Claudia insistió en volver sola, pero él no quiso ni oír hablar de eso. Tampoco quisieron Anne y Susanna, que le recordaron que ya era casi de noche. Y, el cielo la amparara, pensó Claudia, cuando terminó de bajar la escalera con él y salieron a la terraza donde los esperaba el coche, no iba a discutir ese punto.
Los vizcondes Ravensberg estaban ahí con lady Redfield.
– Señorita Martin -dijo la condesa-, espero que no haga el menor caso de lo que dijeron lady Sutton y la señorita Hunt. Mi marido y yo hemos estado encantados de tenerlas aquí a usted y a las niñas de su escuela, incluida Lizzie Pickford, y no descuidó su deber cuando fue a caminar con su amigo de la infancia el duque de McLeith. Todos estábamos vigilándola, y todos fuimos responsables de dejar que se alejara y perdiera.
– La señorita Martin no tuvo ninguna culpa -dijo el marqués de Attingsborough-. Cuando fue a caminar yo estaba jugando con Lizzie. Ella tenía todos los motivos para creer que yo la mantendría a salvo.
Dicho eso ayudó a Claudia a subir al coche y luego subió él.
– Señorita Martin -dijo la vizcondesa metiendo la cabeza en el interior antes que cerraran la puerta-, vendrá al baile de aniversario mañana, ¿verdad?
A Claudia no se le ocurrió nada que deseara menos.
– Tal vez sería mejor que no viniera -contestó.
– No, nada de eso -dijo la vizcondesa-. Si no viene, todo el mundo pensará que algunos de nuestros huéspedes tienen más poder que nosotros para decidir a quién se recibe bien en nuestra casa.
– Lauren tiene toda la razón, señorita Martin -dijo la condesa-. Por favor, venga. -Le hizo un guiño-. No me da la impresión de ser una dama carente de valentía.
Claudia captó la mirada del vizconde y este le hizo un guiño.
– Son muy amables -contestó-. Muy bien, entonces, vendré.
Lo que de verdad deseaba hacer, pensó, era volver sola a Lindsey Hall, hacer sus maletas y marcharse a primera hora de la mañana. Mientras se cerraba la puerta y el coche se ponía en marcha, recordó la última vez que se marchó de Lindsey Hall. Ay, lo que le gustaría repetir esa salida.

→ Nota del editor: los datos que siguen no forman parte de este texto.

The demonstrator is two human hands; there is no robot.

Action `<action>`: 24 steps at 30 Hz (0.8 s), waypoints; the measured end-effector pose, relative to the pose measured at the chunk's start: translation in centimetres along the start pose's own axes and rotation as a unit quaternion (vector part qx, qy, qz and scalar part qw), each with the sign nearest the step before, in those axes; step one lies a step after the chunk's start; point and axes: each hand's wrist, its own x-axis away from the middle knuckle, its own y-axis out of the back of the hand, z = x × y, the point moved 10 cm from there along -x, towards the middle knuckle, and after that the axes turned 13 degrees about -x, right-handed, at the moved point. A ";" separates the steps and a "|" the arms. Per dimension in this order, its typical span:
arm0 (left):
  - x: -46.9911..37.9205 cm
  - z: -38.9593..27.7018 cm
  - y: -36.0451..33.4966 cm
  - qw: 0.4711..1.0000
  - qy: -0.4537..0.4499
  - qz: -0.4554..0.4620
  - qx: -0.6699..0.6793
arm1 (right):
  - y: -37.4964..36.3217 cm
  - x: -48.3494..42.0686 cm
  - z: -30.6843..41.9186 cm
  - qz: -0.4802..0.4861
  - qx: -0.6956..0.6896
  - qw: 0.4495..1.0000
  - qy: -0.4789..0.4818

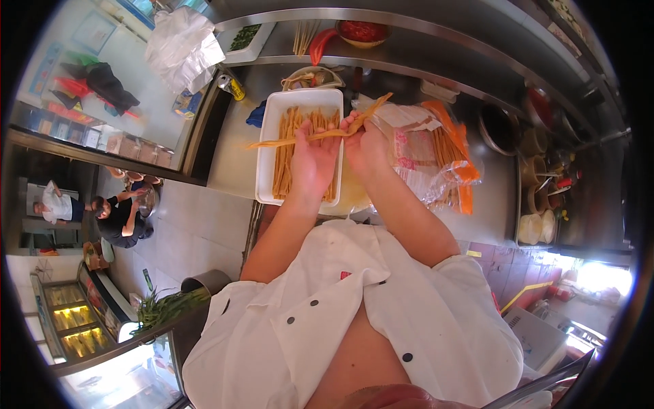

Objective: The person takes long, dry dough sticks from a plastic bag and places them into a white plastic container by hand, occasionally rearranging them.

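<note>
A long dried tofu-skin stick [278, 142] lies across both my hands above a white plastic tub. My left hand [318, 158] holds its middle, thumb over it and palm turned up. My right hand [365, 145] grips it nearer its right end, which slants up and away. Beneath my left hand, the white tub [264, 168] holds a layer of similar tofu-skin sticks [282, 168], laid roughly lengthwise. To the right of my right hand lies an opened clear plastic bag [409, 145] with orange parts, with more sticks [444, 145] inside it.
A steel shelf [409, 64] runs behind the worktop, bearing a bowl of chopped red chilli [364, 31]. Behind the tub sits a small basket [312, 77]. A drink can [231, 87] and blue cloth [256, 114] are at left. Metal bowls [498, 129] stand right. Two people are far left.
</note>
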 end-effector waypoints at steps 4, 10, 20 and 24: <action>-2.3 -0.4 0.1 0.991 0.012 0.047 0.121 | -2.8 2.4 -0.7 0.048 -0.048 0.996 -0.055; -2.1 0.4 0.5 0.988 0.149 0.016 0.032 | -4.7 5.7 -0.9 0.047 0.008 0.996 -0.081; 6.1 -0.5 1.7 0.918 0.281 -0.042 -0.275 | -0.2 10.4 -7.1 0.086 0.237 0.892 -0.376; 6.3 -3.6 6.4 0.893 0.335 0.224 -0.200 | 1.8 5.8 1.9 0.027 0.295 0.906 -0.301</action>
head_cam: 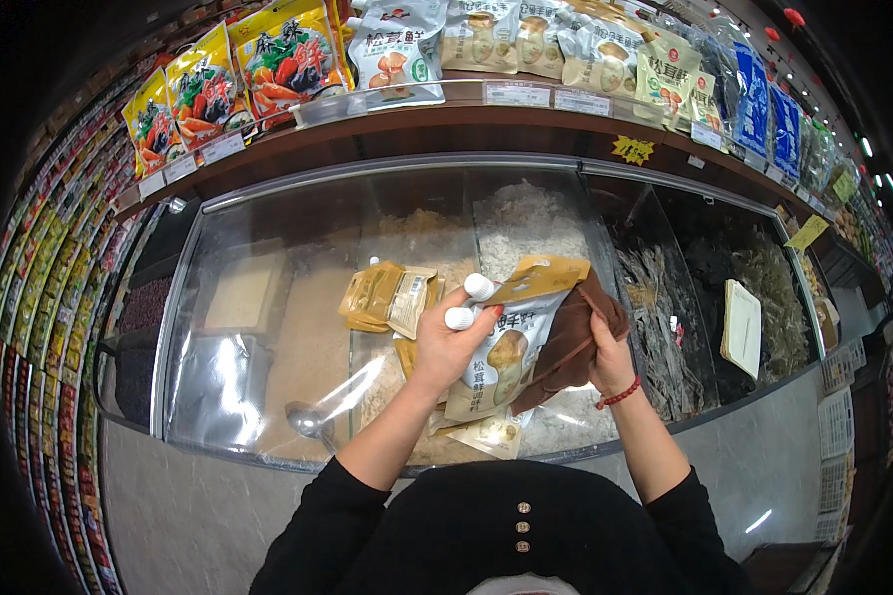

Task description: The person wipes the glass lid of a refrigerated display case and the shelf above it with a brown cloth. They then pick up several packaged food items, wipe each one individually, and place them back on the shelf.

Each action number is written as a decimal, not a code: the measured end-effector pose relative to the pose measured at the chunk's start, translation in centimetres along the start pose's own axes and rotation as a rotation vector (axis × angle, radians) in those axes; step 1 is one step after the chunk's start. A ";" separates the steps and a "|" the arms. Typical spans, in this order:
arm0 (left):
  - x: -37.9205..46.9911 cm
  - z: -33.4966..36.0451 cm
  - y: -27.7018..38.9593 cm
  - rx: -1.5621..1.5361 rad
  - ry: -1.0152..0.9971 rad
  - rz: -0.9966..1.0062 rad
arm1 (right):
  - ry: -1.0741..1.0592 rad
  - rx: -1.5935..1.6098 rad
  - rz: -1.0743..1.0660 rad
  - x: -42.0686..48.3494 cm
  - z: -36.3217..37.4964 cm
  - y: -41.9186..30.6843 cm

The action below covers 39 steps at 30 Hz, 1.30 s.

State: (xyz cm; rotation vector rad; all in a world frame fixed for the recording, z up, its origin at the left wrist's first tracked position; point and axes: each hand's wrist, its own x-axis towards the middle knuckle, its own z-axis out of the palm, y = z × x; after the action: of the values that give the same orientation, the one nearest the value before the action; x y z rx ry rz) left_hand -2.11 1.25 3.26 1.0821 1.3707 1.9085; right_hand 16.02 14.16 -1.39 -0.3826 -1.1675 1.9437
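Note:
My left hand grips a seasoning pouch by its upper corner. Two white screw caps stick out beside the thumb, so a second pouch is probably held behind the first. The front pouch is tilted, with a gold top edge and a printed mushroom. In my right hand a bunched brown cloth rests against the pouch's right side. Smaller gold pouches lie stacked just left of my left hand. Beneath my hands another pale pouch lies partly hidden on the clear cover.
Under the clear cover are bins of dried goods and a metal scoop. A notebook lies at the right. Above the far edge runs a shelf of yellow bags and spouted pouches.

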 end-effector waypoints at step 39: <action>0.6 -4.8 -8.1 -0.627 0.024 -0.337 | 0.359 0.248 0.227 -4.4 3.4 7.5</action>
State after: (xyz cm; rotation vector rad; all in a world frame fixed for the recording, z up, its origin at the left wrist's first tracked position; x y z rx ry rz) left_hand -6.71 1.99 -5.00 0.4871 0.7993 1.8966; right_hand 13.05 6.98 -6.53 -0.7204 -0.6668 2.0744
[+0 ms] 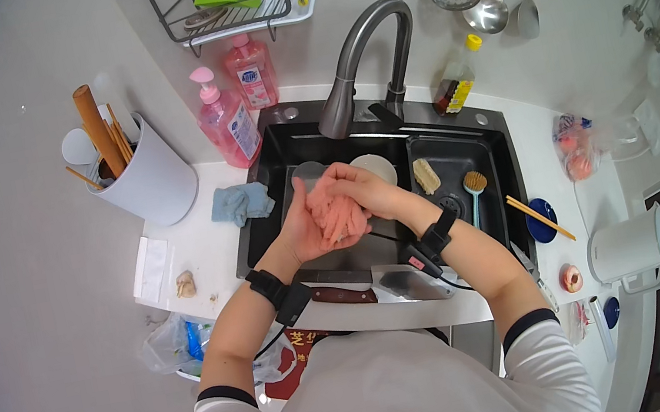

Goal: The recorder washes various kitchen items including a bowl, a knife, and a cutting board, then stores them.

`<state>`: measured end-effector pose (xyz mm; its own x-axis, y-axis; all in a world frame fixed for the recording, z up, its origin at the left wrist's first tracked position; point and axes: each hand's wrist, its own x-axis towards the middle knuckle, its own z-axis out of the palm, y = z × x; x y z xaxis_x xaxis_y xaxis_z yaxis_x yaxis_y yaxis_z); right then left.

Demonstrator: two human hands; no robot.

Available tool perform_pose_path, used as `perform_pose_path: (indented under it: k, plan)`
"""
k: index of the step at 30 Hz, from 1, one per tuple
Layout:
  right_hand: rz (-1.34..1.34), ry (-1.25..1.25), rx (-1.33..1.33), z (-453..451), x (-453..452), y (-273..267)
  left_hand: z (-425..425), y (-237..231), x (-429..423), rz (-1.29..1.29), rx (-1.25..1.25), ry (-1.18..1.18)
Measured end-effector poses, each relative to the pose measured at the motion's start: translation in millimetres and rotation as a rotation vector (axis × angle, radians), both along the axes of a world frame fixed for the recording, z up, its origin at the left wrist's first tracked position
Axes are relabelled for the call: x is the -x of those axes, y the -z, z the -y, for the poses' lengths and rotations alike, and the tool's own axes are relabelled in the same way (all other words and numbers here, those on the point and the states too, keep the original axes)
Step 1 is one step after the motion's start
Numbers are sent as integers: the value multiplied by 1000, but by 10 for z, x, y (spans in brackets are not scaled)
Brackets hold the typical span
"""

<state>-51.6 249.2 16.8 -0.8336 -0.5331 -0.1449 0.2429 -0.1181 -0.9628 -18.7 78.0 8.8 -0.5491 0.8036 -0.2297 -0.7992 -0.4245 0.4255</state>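
Observation:
A bunched coral-pink cloth point(334, 210) lies in the palm of my left hand point(301, 229). My right hand point(372, 188) grips the same cloth from the other side, its fingers bent over the top. Both hands are above the left basin of a black double sink point(251, 246). Behind them, partly hidden, a white bowl point(377, 166) and a clear round dish point(307, 171) sit in that basin. The grey pull-down faucet point(343, 94) arches over the basin, beyond my hands.
A cleaver point(413, 282) and a brown-handled knife point(343, 294) lie along the sink's front edge. The right basin holds a sponge point(427, 176) and a dish brush point(474, 183). Leftward are a blue cloth point(241, 203), pink pump bottles point(228, 124) and a white utensil holder point(156, 177); rightward, an electric kettle point(629, 251).

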Motion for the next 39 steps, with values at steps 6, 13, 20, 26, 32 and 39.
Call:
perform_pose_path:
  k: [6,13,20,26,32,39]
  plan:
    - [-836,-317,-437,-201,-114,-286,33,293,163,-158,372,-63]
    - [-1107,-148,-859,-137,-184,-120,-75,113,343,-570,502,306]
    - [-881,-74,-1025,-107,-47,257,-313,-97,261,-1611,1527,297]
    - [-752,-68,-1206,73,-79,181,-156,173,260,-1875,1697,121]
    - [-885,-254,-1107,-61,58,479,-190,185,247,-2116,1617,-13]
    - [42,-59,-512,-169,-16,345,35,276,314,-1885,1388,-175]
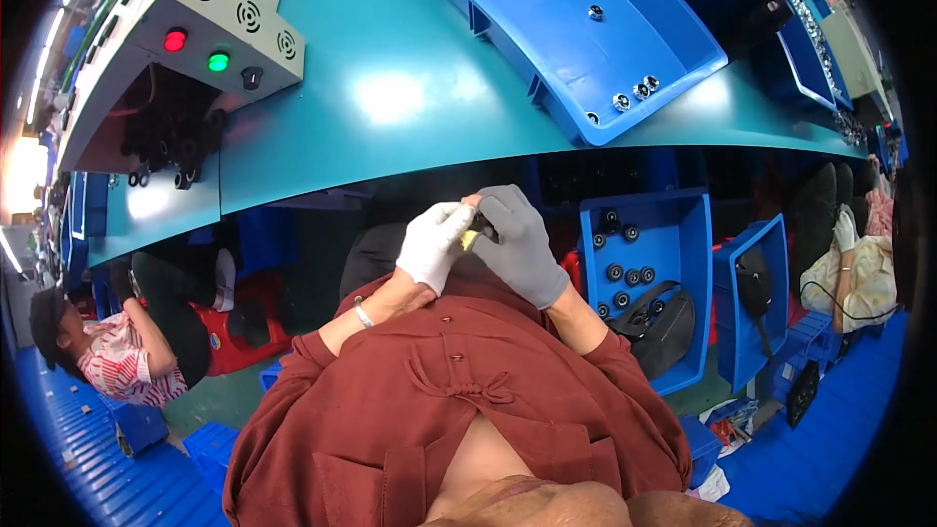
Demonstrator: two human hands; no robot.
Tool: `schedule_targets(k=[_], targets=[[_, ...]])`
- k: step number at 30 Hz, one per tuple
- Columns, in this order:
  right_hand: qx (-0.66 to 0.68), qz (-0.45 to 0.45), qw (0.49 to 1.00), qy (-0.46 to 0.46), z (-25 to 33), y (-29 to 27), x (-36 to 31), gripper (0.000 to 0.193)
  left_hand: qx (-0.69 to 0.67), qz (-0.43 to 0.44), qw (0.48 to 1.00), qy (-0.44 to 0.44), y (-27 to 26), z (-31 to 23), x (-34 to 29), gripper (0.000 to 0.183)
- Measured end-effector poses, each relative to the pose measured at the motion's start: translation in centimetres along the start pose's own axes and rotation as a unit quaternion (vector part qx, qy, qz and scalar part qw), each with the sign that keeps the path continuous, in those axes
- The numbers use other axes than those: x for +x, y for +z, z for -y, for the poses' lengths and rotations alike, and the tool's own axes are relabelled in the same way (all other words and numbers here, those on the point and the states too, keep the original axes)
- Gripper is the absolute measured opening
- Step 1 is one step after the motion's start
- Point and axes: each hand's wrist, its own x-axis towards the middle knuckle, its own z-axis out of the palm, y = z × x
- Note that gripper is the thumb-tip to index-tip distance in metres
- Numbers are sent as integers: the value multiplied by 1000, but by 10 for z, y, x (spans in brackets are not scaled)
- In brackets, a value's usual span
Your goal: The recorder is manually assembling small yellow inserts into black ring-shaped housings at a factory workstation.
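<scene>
In front of my body, over my lap, both gloved hands come together with fingertips bent inward. My left hand, in a white glove, is closed in a pinch at a small yellow piece. From the other side my right hand, in a grey glove, curls its fingers round a small dark part beside the yellow piece. The fingers cover most of both, so their exact kind stays hidden. Right of my hands, a blue tray holds several small black wheels and a black bag.
Beyond my hands runs a green table. On it stand a big blue tray with several shiny round parts and a pale machine box with red and green lights. Other people sit at left and right.
</scene>
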Motion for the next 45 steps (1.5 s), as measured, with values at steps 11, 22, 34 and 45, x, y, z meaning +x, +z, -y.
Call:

De pronto le pareció que el coche estaba atiborrado, con sólo ellos dos, el mismo coche en el que él se refugió de la lluvia durante el trayecto de Bath a Londres, cuando ella se sintió desagradablemente consciente de su masculinidad. Nuevamente se sentía consciente, aunque muchísimo más que aquella vez, entonces recordó lo que, por increíble que fuera, casi había olvidado en el torbellino emocional de esa última hora más o menos. Cuando estaban sentados en la cama de la cabaña del bosque, él le habló sin sonido, sólo con el movimiento de los labios, pero ella oyó las palabras fuertes y claras: «Te amo».
Era muy probable, pensó, que el dolor del corazón acabara rompiéndoselo antes que acabara todo. Y eso era una evaluación optimista del futuro. Sí, se le rompería. En realidad, eso ya había ocurrido.
– La señorita Hunt ha roto nuestro compromiso -dijo él, mientras las ruedas del coche retumbaban sobre el puente palladiano.
A veces una frase, por corta que sea, no tiene el poder para ser captada por la mente toda entera de una vez. Fue como si hubiera oído las palabras por separado, y necesitó armarlas para saber lo que decían.
– ¿Irrevocablemente? -preguntó.
– Me dijo que no lograba imaginarse nada que la hiciera cambiar de opinión.
– ¿Porque tiene una hija ilegítima?
– Resulta que no es ese el motivo. No le importa si tengo cualquier cantidad de amantes e hijos. En realidad, espera eso de mí, como lo espera de todos los hombres. Lo que la ha ofendido es que yo transgredí una de las reglas capitales de la buena sociedad al reconocer el parentesco de Lizzie conmigo. Mi negativa a ordenar que se la llevaran de Alvesley esta noche y de Lindsey Hall mañana, y a prometer no mencionarla nunca más, fue el motivo de que me informara de que no podía casarse conmigo.
– Tal vez recapacite y cambie de opinión después de una reflexión más calmada -dijo ella.